**Instructions for the task**
Transcribe the data exactly. Leave nothing out.

**Data for processing**
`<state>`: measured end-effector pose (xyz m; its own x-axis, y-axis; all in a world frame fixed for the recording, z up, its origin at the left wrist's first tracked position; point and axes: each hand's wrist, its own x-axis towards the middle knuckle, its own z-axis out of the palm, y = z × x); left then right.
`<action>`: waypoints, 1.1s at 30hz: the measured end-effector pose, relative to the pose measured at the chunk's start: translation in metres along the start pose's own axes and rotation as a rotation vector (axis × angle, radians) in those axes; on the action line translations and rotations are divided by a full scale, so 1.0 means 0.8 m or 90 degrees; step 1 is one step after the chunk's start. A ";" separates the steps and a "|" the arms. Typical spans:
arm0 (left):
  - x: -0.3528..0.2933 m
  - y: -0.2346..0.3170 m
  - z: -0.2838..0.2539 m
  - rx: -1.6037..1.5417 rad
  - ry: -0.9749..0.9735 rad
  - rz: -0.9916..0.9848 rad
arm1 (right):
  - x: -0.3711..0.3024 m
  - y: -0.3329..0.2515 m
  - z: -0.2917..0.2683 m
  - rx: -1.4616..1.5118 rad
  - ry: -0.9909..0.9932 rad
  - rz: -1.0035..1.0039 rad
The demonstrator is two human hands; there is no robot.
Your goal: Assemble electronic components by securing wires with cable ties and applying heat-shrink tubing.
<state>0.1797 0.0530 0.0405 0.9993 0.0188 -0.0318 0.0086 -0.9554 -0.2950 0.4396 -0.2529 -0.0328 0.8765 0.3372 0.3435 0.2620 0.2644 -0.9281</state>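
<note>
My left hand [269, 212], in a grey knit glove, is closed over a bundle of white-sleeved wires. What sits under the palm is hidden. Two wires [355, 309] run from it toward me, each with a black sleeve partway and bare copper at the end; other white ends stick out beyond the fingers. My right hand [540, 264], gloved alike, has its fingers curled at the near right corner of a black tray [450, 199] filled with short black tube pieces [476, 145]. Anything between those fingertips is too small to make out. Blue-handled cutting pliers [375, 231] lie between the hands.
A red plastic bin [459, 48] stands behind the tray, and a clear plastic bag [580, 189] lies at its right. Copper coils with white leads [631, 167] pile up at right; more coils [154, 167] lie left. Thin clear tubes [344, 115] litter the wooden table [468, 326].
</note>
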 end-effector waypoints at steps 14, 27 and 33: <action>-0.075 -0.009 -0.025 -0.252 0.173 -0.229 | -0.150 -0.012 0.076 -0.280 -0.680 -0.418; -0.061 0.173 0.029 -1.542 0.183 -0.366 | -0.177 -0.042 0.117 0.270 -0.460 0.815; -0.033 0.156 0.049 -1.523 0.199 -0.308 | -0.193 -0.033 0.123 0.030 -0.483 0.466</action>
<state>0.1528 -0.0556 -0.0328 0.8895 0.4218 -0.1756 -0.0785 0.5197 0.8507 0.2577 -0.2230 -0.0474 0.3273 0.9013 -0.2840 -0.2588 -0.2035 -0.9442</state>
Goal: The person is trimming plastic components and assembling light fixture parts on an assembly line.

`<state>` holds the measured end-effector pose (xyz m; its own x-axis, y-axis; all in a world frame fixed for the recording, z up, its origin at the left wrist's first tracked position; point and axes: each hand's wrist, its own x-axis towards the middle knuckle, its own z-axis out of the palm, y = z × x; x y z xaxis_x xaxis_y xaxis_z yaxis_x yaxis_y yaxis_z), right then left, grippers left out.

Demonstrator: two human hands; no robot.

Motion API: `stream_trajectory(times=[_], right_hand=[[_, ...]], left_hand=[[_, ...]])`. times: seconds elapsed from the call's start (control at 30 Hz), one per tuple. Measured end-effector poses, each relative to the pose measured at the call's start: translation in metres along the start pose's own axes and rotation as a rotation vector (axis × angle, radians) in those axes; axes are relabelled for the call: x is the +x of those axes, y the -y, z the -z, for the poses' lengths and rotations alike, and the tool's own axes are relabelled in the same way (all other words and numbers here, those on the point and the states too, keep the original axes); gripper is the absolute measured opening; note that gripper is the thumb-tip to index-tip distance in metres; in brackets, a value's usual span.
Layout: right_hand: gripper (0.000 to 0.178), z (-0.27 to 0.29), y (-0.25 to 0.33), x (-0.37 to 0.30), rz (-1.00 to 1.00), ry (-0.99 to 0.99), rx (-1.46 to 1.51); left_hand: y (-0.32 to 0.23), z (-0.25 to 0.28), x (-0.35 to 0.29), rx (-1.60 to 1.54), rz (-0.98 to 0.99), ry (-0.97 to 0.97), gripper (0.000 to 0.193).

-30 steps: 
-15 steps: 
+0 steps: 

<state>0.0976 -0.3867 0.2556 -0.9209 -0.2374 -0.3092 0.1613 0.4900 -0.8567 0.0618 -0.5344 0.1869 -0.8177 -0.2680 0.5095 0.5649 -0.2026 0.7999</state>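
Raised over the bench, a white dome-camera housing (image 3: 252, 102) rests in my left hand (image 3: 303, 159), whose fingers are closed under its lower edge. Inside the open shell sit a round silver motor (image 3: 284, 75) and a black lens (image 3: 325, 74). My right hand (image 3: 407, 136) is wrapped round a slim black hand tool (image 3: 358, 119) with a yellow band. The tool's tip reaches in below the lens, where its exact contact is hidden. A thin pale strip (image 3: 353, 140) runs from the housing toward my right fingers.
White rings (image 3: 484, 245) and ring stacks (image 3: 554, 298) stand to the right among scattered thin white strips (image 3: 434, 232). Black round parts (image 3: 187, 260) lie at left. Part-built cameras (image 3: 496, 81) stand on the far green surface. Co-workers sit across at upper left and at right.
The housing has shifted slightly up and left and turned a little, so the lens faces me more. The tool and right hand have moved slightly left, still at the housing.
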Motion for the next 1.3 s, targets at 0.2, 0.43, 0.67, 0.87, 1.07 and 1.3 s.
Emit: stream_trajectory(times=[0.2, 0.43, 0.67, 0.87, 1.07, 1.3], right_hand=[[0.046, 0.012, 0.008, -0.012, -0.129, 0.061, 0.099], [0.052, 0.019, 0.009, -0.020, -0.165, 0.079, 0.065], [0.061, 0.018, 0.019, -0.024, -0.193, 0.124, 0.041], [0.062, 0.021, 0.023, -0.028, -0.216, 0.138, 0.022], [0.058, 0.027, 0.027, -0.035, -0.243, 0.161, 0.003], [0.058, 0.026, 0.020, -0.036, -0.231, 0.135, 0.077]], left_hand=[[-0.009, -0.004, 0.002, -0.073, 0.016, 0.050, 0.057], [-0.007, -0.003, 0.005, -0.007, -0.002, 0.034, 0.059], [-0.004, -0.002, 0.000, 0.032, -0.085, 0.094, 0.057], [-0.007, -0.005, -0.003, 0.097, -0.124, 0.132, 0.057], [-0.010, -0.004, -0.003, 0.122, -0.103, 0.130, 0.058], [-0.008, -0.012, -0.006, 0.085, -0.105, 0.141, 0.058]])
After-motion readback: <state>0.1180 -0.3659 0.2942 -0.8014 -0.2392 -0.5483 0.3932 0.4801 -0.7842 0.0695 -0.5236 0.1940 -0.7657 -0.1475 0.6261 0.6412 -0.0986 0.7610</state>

**Response for this exercise**
`<state>`: measured end-effector pose (xyz m; its own x-axis, y-axis; all in a world frame fixed for the recording, z up, its origin at the left wrist's first tracked position; point and axes: each hand's wrist, its own x-axis towards the middle knuckle, its own z-axis out of the palm, y = z × x); left then right.
`<action>`: waypoints, 1.1s at 30hz: the measured end-effector pose, relative to the pose measured at the chunk's start: translation in metres along the start pose's own axes and rotation as a rotation vector (axis × angle, radians) in those axes; on the action line translations and rotations are divided by a full scale, so 1.0 means 0.8 m or 90 degrees; step 1 is one step after the chunk's start. A ";" separates the steps and a "|" the arms. Typical spans:
arm0 (left):
  - x: -0.3528..0.2933 m
  - y: -0.2346..0.3170 m
  - z: -0.2838..0.2539 m
  - rx: -1.6037..1.5417 rad
  - ry: -0.9749..0.9735 rad
  - rz: -0.9916..0.9848 rad
arm1 (right):
  - x: -0.3711..0.3024 m
  - y: -0.3329..0.2515 m
  - z: -0.2917..0.2683 m
  - rx: -1.4616..1.5118 rad
  - ry: -0.9909..0.9932 rad
  - rz: -1.0035..1.0039 rad
The demonstrator is two human hands; there is no robot.
Your goal: Assemble electronic components by securing wires with cable ties and applying heat-shrink tubing.
<state>0.1797 0.0530 0.0405 0.9993 0.0188 -0.0318 0.0086 -0.9554 -0.2950 0.4396 -0.2529 -0.0328 0.8765 0.3372 0.3435 0.2620 0.2644 -0.9281</state>
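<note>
My left hand [269, 212], in a grey knit glove, is closed over a bundle of white-sleeved wires. What sits under the palm is hidden. Two wires [355, 309] run from it toward me, each with a black sleeve partway and bare copper at the end; other white ends stick out beyond the fingers. My right hand [540, 264], gloved alike, has its fingers curled at the near right corner of a black tray [450, 199] filled with short black tube pieces [476, 145]. Anything between those fingertips is too small to make out. Blue-handled cutting pliers [375, 231] lie between the hands.
A red plastic bin [459, 48] stands behind the tray, and a clear plastic bag [580, 189] lies at its right. Copper coils with white leads [631, 167] pile up at right; more coils [154, 167] lie left. Thin clear tubes [344, 115] litter the wooden table [468, 326].
</note>
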 end-effector waypoints at steps 14, 27 and 33: <action>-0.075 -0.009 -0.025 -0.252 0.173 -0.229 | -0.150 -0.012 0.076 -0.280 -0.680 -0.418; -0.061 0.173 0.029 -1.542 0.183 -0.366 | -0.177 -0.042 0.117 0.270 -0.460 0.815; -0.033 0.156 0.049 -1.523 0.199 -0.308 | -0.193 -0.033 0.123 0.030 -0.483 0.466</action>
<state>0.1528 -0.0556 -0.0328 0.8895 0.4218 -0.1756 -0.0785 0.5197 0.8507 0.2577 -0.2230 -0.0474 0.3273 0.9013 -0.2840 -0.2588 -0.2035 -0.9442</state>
Goal: The person is trimming plastic components and assembling light fixture parts on an assembly line.

`<state>` holds the measured end-effector pose (xyz m; its own x-axis, y-axis; all in a world frame fixed for the recording, z up, its origin at the left wrist's first tracked position; point and axes: each hand's wrist, its own x-axis towards the middle knuckle, its own z-axis out of the palm, y = z × x; x y z xaxis_x xaxis_y xaxis_z yaxis_x yaxis_y yaxis_z), right then left, grippers left out.

Demonstrator: two human hands; no robot.

Motion API: `stream_trajectory(times=[_], right_hand=[[_, ...]], left_hand=[[_, ...]])`. times: seconds elapsed from the call's start (control at 30 Hz), one per tuple. Measured end-effector poses, each relative to the pose measured at the call's start: translation in metres along the start pose's own axes and rotation as a rotation vector (axis × angle, radians) in those axes; axes are relabelled for the call: x is the +x of those axes, y the -y, z the -z, for the poses' lengths and rotations alike, and the tool's own axes are relabelled in the same way (all other words and numbers here, those on the point and the states too, keep the original axes); gripper is the absolute measured opening; note that gripper is the thumb-tip to index-tip distance in metres; in brackets, a value's usual span.
Layout: right_hand: gripper (0.000 to 0.178), z (-0.27 to 0.29), y (-0.25 to 0.33), x (-0.37 to 0.30), rz (-1.00 to 1.00), ry (-0.99 to 0.99), rx (-1.46 to 1.51); left_hand: y (-0.32 to 0.23), z (-0.25 to 0.28), x (-0.35 to 0.29), rx (-1.60 to 1.54), rz (-0.98 to 0.99), ry (-0.97 to 0.97), gripper (0.000 to 0.193).

-30 steps: 
-15 steps: 
+0 steps: 

<state>0.0976 -0.3867 0.2556 -0.9209 -0.2374 -0.3092 0.1613 0.4900 -0.8567 0.0618 -0.5344 0.1869 -0.8177 -0.2680 0.5095 0.5649 -0.2026 0.7999</state>
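Raised over the bench, a white dome-camera housing (image 3: 252, 102) rests in my left hand (image 3: 303, 159), whose fingers are closed under its lower edge. Inside the open shell sit a round silver motor (image 3: 284, 75) and a black lens (image 3: 325, 74). My right hand (image 3: 407, 136) is wrapped round a slim black hand tool (image 3: 358, 119) with a yellow band. The tool's tip reaches in below the lens, where its exact contact is hidden. A thin pale strip (image 3: 353, 140) runs from the housing toward my right fingers.
White rings (image 3: 484, 245) and ring stacks (image 3: 554, 298) stand to the right among scattered thin white strips (image 3: 434, 232). Black round parts (image 3: 187, 260) lie at left. Part-built cameras (image 3: 496, 81) stand on the far green surface. Co-workers sit across at upper left and at right.
The housing has shifted slightly up and left and turned a little, so the lens faces me more. The tool and right hand have moved slightly left, still at the housing.
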Motion for the next 1.3 s, targets at 0.2, 0.43, 0.67, 0.87, 1.07 and 1.3 s.
Emit: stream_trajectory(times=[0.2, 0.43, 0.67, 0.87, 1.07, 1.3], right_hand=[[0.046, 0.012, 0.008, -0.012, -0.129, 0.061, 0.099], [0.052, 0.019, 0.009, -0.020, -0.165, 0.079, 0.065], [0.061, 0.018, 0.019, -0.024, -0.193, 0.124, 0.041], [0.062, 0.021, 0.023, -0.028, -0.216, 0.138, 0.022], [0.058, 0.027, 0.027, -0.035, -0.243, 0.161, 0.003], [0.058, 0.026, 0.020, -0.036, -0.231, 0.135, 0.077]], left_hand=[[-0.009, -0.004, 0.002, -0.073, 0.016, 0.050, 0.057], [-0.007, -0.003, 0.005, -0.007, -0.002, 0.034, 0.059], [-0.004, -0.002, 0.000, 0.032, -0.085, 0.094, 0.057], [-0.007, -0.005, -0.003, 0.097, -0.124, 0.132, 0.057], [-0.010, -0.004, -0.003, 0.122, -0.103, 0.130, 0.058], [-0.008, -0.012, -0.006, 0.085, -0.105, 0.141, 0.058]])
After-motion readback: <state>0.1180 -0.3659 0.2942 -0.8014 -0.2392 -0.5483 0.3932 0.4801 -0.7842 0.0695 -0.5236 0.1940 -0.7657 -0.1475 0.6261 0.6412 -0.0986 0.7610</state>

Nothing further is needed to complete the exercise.